For the last decade, state revenues have exceeded projections in every fiscal year except for the pandemic year of 2020. Gov. Chris Sununu and legislative leaders have tended to categorize most of these annual surpluses as happy accidents (“one-time money”) rather than permanent funds to be counted on for future budgets.

That has changed. 

Legislative leaders and the governor this year incorporated the higher revenues into future revenue projections, and into the budget. 

The governor’s 2024-2025 budget projects revenues that are $912 million higher than those in the 2022-2023 budget. The House Finance Committee projects revenues $850 million above the previous budget. 

In Fiscal Year 2022, revenues were $435 million above budget. So far in Fiscal Year 2023 (through March), they are $323.7 million above budget. Lawmakers made quite conservative revenue estimates for the 2022-2023 budget. When the large surpluses materialized, most of the money found its way into appropriations.

Based on actual spending levels, then, the final 2024-2025 budget might not be that much bigger than the one before it. But measuring from one official budget to the next, the increase is very large. In practice, the main difference between the two budgets is the increase in baseline revenue assumptions, which are then used to fund ongoing spending. 
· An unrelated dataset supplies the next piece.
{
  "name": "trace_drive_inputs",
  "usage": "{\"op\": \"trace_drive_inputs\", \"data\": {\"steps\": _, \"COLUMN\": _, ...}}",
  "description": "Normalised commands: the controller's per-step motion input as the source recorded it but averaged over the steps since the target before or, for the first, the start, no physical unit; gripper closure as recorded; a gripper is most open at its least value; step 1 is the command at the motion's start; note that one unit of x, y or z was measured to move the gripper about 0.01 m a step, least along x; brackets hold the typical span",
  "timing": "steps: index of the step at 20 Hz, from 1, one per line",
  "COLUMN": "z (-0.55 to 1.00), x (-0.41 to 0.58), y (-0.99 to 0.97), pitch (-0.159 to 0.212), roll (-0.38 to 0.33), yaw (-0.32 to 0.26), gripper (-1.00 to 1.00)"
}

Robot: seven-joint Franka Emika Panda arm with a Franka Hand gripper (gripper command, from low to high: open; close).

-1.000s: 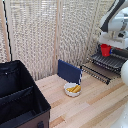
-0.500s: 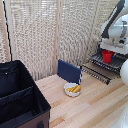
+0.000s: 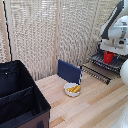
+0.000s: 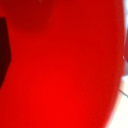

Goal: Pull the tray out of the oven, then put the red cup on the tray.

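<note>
Legible markings: none recorded. No text, label, brand, number or sign could be read in the exterior view; the wrist view showed only unmarked red.

My arm [image 3: 116,29] is built of white, smooth, rounded shells, fat and tube-like, with a glossy plastic look. Where one segment meets the next, a dark grey to black band shows at the joint; one such dark curve runs up along my upper link near the top corner on the exterior view's right. Lower down, a flat white block sits across my wrist with a darker underside beneath it. Another bulging white shell of mine [image 3: 123,70] swells into view at the edge on the exterior view's right. My claw is too small and blurred to make out.
</note>
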Motion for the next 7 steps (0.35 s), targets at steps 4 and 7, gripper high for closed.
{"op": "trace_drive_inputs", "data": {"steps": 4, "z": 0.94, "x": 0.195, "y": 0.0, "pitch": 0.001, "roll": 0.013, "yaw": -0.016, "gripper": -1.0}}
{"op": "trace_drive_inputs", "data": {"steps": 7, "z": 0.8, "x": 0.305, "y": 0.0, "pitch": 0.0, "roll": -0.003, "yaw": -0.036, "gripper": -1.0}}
The question is not whether budget writers should accept, with caution, a higher baseline budget. It’s whether to spend that money or cut taxes. The follow-up question is how to prioritize those dollars if spending is the chosen option. 

Both the governor’s proposal and the House Finance Committee budget opt primarily for spending, though both contain some additional tax relief.

There are clear inflation-related reasons to raise state spending in some areas. The Department of Administrative Services notes, for example, that since 2018, state employee cost of living raises have totaled 5.4% while inflation has totaled 20.7%. With large vacancy rates in many departments (51% for entry-level positions at the Department of Corrections, according to the department), the market is sending a signal that state employee pay is too low. 

The state’s rates for medical providers who offer services through Medicaid also have been eroded by inflation, as has state adequate education aid. 

But both budget proposals raise General Fund and Education Trust Fund spending (money that comes from state taxes) above the rate of inflation.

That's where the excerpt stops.